> _PROBLEM STATEMENT_
Give again, word for word, every line below from the one that has "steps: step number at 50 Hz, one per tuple" through the one that has "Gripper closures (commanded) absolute", both included, and no others.
--- DATA SHOWN Enclosed Below ---
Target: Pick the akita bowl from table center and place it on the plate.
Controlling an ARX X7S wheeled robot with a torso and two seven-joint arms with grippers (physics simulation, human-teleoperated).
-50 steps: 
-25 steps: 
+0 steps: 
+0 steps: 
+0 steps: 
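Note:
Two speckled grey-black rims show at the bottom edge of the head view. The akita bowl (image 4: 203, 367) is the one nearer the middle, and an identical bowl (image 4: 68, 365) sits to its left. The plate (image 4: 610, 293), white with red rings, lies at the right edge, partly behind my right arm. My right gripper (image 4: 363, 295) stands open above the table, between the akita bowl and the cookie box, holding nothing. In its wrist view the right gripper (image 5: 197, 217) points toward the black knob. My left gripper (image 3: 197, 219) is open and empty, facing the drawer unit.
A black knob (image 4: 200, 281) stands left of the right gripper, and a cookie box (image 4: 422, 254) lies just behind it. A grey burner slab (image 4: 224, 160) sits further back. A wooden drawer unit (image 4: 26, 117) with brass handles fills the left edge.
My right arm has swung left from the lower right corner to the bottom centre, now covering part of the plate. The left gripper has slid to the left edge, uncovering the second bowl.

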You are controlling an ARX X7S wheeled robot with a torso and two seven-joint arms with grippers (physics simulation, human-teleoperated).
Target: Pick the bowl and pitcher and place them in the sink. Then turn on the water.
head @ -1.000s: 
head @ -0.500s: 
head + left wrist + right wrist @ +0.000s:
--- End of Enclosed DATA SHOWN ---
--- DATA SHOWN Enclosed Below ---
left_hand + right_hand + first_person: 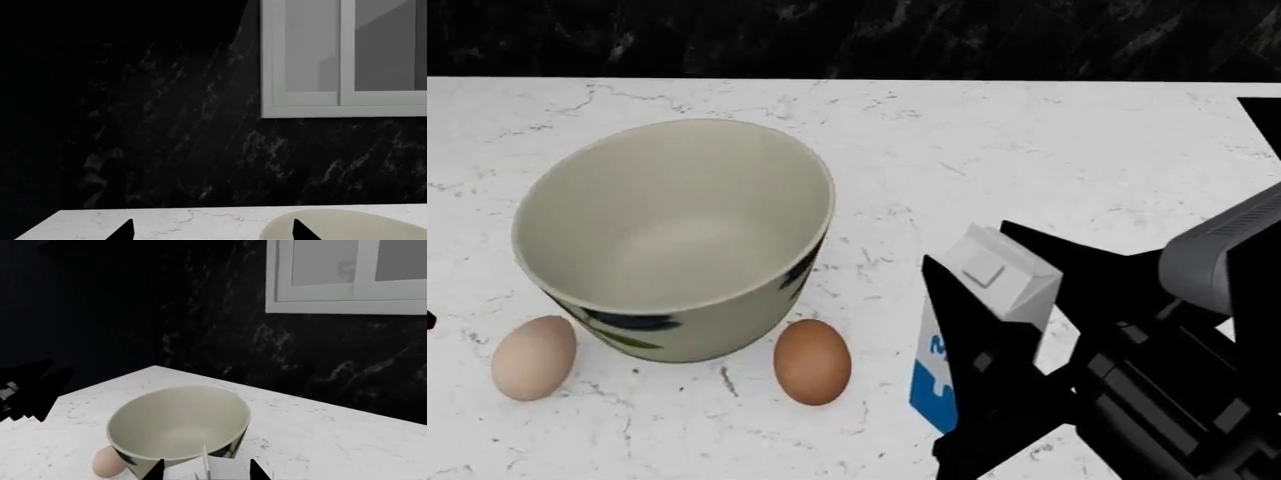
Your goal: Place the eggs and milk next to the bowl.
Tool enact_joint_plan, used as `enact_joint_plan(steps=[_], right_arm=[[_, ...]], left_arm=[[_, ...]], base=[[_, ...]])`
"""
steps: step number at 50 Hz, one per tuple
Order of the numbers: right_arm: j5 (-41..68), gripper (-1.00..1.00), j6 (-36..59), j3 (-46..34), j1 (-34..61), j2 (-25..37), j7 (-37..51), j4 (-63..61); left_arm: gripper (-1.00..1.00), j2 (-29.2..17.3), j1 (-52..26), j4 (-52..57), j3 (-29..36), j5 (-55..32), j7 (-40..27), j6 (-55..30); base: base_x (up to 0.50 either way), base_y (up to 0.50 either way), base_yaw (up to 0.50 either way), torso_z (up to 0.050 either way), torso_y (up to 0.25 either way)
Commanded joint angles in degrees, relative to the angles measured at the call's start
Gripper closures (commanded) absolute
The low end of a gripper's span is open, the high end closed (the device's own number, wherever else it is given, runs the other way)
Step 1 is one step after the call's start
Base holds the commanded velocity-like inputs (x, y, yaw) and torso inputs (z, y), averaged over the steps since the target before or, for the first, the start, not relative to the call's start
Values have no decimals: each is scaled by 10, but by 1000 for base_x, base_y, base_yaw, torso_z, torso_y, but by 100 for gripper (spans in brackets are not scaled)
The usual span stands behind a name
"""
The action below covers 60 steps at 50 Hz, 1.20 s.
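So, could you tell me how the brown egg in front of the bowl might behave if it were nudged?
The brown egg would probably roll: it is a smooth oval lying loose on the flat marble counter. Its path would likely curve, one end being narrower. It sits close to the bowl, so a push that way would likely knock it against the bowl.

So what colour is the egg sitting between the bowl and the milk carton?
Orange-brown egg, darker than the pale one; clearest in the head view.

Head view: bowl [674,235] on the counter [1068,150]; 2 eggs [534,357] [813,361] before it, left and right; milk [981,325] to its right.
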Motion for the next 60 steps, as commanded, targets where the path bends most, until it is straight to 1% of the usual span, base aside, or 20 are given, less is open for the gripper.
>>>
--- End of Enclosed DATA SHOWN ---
> _RESULT OF THE TASK_
steps: step number at 50 Hz, one per tuple
Order of the numbers: right_arm: j5 (-41..68), gripper (-1.00..1.00), j6 (-36..59), j3 (-46..34), j1 (-34..61), j2 (-25..37), j7 (-37..51), j4 (-63..61); left_arm: gripper (-1.00..1.00), j2 (-29.2..17.3), j1 (-52..26), j4 (-52..57), j3 (-29..36), j5 (-55..32), j7 (-40..27), j6 (-55..30); base: base_x (up to 0.50 either way), base_y (up to 0.50 either way), base_yaw (up to 0.50 either way), torso_z (up to 0.050 either way), torso_y (up to 0.25 either way)
Commanded joint angles in degrees, relative to the angles measured at the call's start
Gripper closures (commanded) absolute

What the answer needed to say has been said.